We collected little fossil corals. This is my illustration of that. We think back in the glacial, from the analysis
we’ve made in the corals, that the deep part of the Southern Ocean
was very rich in carbon, and there was a low-density
layer sitting on top. That stops carbon dioxide
coming out of the ocean. We then found corals
that are of an intermediate age, and they show us that the ocean mixed
partway through that climate transition. That allows carbon to come
out of the deep ocean. And then if we analyze corals
closer to the modern day, or indeed if we go down there today anyway and measure the chemistry of the corals, we see that we move to a position
where carbon can exchange in and out. So this is the way
we can use fossil corals to help us learn about the environment. So I want to leave you
with this last slide.
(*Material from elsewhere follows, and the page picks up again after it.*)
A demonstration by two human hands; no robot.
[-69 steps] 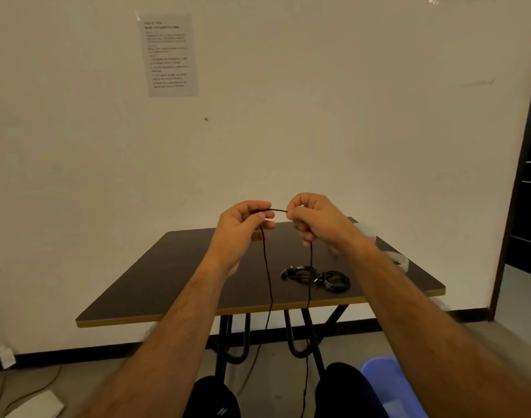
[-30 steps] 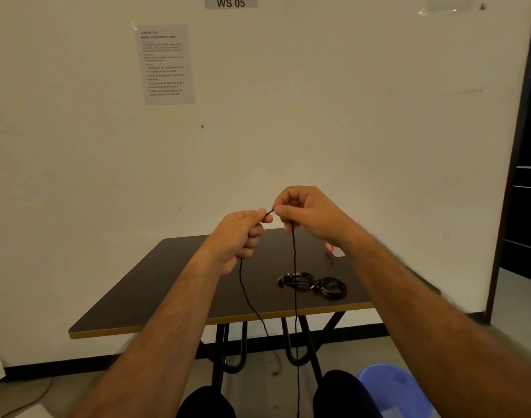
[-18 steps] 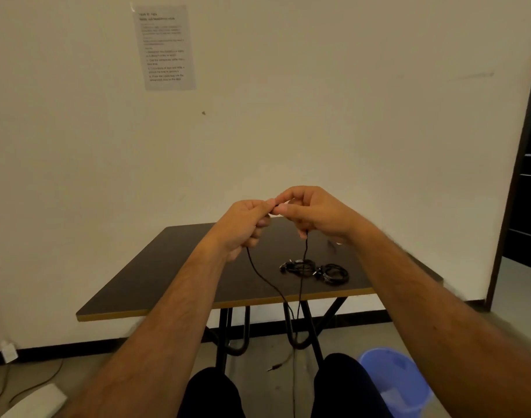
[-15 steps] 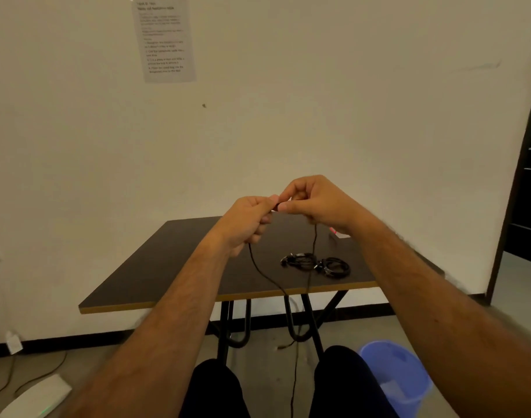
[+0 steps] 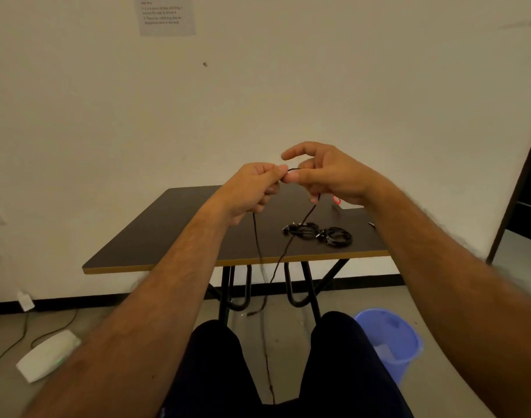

It’s just a still taken out of that first
piece of footage that I showed you. This is a spectacular coral garden. We didn’t even expect
to find things this beautiful. It’s thousands of meters deep. There are new species. It’s just a beautiful place. There are fossils in amongst, and now I’ve trained you
to appreciate the fossil corals that are down there. So next time you’re lucky enough
to fly over the ocean or sail over the ocean, just think — there are massive
sea mountains down there that nobody’s ever seen before, and there are beautiful corals. Thank you. (Applause)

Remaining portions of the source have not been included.